Displays information as a printed table.

In [9]:
def display_stats(tdata,total,dictionary_emotionalwordsnum_sorted,dictionary_emotionalhastag):
    """ Prints each emotion and its attributes """

    tweets_textlist = [tdata[i]['text'] for i in range(len(tdata))]
    tweettext = tweet_filter (reduce(lambda x,y: x+y,tweets_textlist))

    print("{0:<15s}  {1:<5s}  {2:<30s}   {3:<30s}".format('EMOTION','% of WORDS','EXAMPLE WORDS','HASHTAGS'))

    for emotion in dictionary_emotionalwordsnum_sorted:
        percentage = (emotion[1]/total)*100
        com_words = ','.join(common_words(emotional_filter(tweettext,emotion[0]))[:3])
        com_hashtags_wordlist = common_words(dictionary_emotionalhastag[emotion[0]])[:3]
        com_hashtags = ','.join(['#'+tag for tag in com_hashtags_wordlist])
        print("{0:<15s} {1:5.2f}%       {2:<30s}   {3:30s}".format(emotion[0],percentage,com_words,com_hashtags))

display_stats(twitter_data,total,dictionary_emotionalwordsnum_sorted,dictionary_emotionalhastag)
        

NameError: name 'twitter_data' is not defined

## Pulling Live Data


Defines function that takes in a Twitter username as an argument and then returns a list of dictionaries representing the tweets made by that user.

In [11]:
def download_twitter_data(screen_name,count=200):
  """ Gets live data from twitter for a particular twitter screen name and number of tweets specified """

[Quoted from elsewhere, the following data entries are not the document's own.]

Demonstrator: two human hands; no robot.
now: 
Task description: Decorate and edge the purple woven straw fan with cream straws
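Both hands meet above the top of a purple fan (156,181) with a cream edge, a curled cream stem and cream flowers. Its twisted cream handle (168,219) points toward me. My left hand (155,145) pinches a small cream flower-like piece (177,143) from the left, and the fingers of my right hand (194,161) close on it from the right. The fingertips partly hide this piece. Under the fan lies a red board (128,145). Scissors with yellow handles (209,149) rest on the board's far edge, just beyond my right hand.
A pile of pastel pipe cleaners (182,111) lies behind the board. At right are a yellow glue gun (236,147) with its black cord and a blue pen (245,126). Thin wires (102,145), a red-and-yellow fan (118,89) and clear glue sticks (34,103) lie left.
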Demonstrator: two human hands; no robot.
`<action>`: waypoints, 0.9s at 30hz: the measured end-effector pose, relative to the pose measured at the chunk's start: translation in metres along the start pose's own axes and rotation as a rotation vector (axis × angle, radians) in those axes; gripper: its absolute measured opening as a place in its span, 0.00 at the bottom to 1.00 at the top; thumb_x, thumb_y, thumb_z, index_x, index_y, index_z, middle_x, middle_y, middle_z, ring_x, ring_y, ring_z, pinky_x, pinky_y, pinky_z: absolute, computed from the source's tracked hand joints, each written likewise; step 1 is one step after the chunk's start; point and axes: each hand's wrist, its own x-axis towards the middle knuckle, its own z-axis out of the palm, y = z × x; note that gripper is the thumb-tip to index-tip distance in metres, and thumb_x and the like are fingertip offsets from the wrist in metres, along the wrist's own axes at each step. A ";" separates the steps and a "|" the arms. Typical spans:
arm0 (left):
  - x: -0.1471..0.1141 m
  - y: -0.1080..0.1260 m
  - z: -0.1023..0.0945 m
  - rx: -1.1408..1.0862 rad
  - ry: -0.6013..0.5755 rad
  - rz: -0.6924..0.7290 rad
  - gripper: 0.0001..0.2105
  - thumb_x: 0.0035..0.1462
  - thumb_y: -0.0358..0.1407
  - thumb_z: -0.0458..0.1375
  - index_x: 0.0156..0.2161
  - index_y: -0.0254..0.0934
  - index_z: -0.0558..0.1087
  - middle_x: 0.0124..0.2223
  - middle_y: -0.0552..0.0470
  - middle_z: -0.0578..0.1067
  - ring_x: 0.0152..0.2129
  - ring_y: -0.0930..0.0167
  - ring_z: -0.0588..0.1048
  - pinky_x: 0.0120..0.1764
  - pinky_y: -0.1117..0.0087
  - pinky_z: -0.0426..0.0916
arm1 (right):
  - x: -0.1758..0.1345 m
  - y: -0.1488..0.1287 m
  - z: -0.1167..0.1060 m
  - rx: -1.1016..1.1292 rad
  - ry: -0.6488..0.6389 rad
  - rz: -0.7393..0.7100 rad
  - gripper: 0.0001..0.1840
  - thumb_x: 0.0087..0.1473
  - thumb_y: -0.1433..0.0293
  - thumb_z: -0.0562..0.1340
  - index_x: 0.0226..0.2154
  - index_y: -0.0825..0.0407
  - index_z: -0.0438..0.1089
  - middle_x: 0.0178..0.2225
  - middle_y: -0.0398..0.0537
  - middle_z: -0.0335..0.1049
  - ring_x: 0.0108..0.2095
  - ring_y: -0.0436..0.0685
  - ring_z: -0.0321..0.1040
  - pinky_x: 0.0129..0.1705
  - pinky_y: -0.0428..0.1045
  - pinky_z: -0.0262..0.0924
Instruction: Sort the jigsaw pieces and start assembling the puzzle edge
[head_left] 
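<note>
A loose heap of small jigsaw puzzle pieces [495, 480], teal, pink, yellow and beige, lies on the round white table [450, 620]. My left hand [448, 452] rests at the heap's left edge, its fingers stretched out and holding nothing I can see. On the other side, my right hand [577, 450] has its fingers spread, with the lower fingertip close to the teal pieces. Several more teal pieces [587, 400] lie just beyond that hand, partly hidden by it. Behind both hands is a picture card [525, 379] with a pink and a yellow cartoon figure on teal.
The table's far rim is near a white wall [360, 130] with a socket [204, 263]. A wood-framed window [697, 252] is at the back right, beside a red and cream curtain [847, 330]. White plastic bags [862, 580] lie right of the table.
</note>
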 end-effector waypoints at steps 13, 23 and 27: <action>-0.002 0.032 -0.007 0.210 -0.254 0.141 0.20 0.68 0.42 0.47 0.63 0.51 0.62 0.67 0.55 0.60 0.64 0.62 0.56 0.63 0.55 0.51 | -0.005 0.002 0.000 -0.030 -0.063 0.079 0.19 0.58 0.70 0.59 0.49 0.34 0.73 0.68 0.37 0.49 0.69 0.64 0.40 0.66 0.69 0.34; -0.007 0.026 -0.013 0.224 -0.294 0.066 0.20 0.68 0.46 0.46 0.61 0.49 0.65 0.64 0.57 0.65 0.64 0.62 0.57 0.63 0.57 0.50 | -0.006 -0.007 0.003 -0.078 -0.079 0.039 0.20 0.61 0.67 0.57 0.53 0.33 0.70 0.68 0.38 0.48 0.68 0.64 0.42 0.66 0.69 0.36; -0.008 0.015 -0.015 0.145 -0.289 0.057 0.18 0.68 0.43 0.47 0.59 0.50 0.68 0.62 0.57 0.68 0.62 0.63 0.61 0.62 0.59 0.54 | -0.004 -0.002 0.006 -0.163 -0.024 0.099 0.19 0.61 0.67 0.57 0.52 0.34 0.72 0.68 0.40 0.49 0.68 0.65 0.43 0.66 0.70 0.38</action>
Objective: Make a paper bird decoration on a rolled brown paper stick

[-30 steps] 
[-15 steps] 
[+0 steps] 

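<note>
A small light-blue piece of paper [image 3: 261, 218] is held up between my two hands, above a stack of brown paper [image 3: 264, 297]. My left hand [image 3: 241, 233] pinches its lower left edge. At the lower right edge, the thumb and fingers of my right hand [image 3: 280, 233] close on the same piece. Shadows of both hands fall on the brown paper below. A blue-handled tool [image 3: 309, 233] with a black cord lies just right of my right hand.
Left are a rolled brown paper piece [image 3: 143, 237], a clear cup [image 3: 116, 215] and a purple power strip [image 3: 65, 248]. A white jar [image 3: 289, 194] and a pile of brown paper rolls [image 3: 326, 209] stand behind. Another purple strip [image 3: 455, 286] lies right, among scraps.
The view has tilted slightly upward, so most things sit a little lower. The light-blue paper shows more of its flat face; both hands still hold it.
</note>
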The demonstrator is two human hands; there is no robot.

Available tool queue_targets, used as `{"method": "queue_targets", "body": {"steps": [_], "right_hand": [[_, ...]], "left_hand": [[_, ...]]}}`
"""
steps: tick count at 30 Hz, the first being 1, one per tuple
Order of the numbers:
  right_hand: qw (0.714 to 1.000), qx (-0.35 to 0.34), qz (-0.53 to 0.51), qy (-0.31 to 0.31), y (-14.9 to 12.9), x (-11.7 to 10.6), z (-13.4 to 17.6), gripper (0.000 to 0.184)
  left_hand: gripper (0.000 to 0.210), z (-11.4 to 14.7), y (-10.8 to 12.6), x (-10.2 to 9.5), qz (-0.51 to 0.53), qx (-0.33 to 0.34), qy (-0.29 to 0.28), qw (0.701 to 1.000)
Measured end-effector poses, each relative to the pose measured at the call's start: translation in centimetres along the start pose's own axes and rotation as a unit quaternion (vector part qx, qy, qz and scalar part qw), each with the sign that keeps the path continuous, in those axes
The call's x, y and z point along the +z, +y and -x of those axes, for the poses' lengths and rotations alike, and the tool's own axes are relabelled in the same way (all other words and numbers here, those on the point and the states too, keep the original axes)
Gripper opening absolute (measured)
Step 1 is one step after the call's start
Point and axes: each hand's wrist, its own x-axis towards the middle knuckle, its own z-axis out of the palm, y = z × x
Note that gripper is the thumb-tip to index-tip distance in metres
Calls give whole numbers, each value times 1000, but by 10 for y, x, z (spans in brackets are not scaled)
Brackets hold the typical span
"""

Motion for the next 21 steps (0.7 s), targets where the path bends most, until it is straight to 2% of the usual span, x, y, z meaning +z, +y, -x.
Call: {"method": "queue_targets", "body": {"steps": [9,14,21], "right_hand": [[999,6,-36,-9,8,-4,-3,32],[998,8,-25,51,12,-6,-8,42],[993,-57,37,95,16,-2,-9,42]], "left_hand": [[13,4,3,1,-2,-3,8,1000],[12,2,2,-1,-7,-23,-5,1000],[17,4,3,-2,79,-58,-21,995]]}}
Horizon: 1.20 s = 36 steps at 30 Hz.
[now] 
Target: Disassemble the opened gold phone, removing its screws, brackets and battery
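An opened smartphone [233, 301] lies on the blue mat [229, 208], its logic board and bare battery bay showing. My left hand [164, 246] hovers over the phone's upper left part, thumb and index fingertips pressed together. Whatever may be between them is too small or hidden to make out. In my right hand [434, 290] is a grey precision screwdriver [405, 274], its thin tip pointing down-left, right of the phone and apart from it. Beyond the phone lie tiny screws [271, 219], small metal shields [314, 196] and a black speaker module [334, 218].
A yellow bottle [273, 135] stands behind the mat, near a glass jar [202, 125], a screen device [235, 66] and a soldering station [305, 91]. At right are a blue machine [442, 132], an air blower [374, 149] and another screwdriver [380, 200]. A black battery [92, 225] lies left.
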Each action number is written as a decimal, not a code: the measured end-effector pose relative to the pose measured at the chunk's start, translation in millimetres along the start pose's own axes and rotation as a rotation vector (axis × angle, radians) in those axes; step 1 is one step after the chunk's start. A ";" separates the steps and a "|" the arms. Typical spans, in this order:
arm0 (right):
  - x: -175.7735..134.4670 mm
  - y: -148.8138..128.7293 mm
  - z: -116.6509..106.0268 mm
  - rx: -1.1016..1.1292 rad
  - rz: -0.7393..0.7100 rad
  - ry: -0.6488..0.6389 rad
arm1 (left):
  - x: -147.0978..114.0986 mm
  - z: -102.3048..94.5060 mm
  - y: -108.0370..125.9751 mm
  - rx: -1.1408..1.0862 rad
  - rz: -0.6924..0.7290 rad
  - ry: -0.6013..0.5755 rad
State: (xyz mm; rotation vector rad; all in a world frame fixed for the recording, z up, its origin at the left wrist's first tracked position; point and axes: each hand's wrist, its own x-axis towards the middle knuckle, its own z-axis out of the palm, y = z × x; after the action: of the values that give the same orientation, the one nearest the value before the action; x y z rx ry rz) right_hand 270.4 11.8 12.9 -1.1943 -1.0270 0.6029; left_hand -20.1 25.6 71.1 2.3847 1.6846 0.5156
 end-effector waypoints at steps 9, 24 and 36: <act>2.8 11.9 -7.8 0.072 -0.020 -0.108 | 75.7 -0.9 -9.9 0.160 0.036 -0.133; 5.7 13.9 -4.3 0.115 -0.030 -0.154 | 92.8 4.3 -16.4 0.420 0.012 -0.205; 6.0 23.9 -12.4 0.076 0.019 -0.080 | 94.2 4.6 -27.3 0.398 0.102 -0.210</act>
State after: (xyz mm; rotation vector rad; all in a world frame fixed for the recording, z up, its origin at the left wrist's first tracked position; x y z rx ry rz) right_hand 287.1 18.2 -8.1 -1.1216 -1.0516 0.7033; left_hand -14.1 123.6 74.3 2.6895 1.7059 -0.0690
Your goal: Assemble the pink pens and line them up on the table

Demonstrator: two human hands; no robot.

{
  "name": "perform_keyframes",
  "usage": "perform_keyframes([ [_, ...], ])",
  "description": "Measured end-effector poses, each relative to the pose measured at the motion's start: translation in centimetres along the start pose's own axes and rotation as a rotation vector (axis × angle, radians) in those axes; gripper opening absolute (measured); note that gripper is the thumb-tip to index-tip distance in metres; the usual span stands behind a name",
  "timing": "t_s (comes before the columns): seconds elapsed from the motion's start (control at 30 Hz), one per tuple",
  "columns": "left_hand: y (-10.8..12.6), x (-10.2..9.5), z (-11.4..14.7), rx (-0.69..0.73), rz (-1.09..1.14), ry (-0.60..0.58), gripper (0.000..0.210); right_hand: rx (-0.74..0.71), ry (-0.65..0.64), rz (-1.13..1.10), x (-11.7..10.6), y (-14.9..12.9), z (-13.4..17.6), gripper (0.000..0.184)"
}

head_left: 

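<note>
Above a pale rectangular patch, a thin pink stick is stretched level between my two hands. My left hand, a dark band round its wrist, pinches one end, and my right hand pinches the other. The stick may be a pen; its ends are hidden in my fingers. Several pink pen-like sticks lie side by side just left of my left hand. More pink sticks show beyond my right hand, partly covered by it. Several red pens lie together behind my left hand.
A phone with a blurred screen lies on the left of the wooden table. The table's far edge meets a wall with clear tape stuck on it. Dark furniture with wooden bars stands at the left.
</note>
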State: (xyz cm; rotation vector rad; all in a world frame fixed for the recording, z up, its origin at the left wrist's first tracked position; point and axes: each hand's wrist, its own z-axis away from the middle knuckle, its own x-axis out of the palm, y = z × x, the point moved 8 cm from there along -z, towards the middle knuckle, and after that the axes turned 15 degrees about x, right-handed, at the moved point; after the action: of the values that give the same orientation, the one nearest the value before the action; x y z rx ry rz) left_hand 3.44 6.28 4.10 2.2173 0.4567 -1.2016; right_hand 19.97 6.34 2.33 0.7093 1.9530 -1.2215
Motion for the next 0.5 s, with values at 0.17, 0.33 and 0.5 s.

  parameters={'screen_name':screen_name,'count':count}
  myreq = requests.get(url='https://api.twitter.com/1.1/statuses/clintatron',params=parameters)
  tweetdata = json.loads(myreq.text)
  return tweetdata

Defines "main" function that will prompt the user for a Twitter username.

In [12]:
if __name__ == "__main__":

    from data.uw_ischool_sample import SAMPLE_TWEETS
    from data.sentiments_nrc import SENTIMENTS
    from data.sentiments_nrc import EMOTIONS
    from functools import reduce
    import re
    import json
    import requests

    screen_name = input('Enter the screen name: ')

    
    if screen_name == 'SAMPLE':
        twitter_data = SAMPLE_TWEETS
    else:
        count = input('Enter number of tweets to be Scraped: ')
        twitter_data = download_twitter_data(screen_name,count)

    total,dictionary_emotionalwordsnum_sorted,dictionary_emotionalhastag = analyze_tweets(twitter_data)

    display_stats(twitter_data,total,dictionary_emotionalwordsnum_sorted,dictionary_emotionalhastag)

Enter the screen name: @clintatron
Enter number of tweets to be Scraped: 20


JSONDecodeError: Expecting value: line 1 column 1 (char 0)

SyntaxError: invalid syntax (<ipython-input-1-96b81e570a90>, line 2)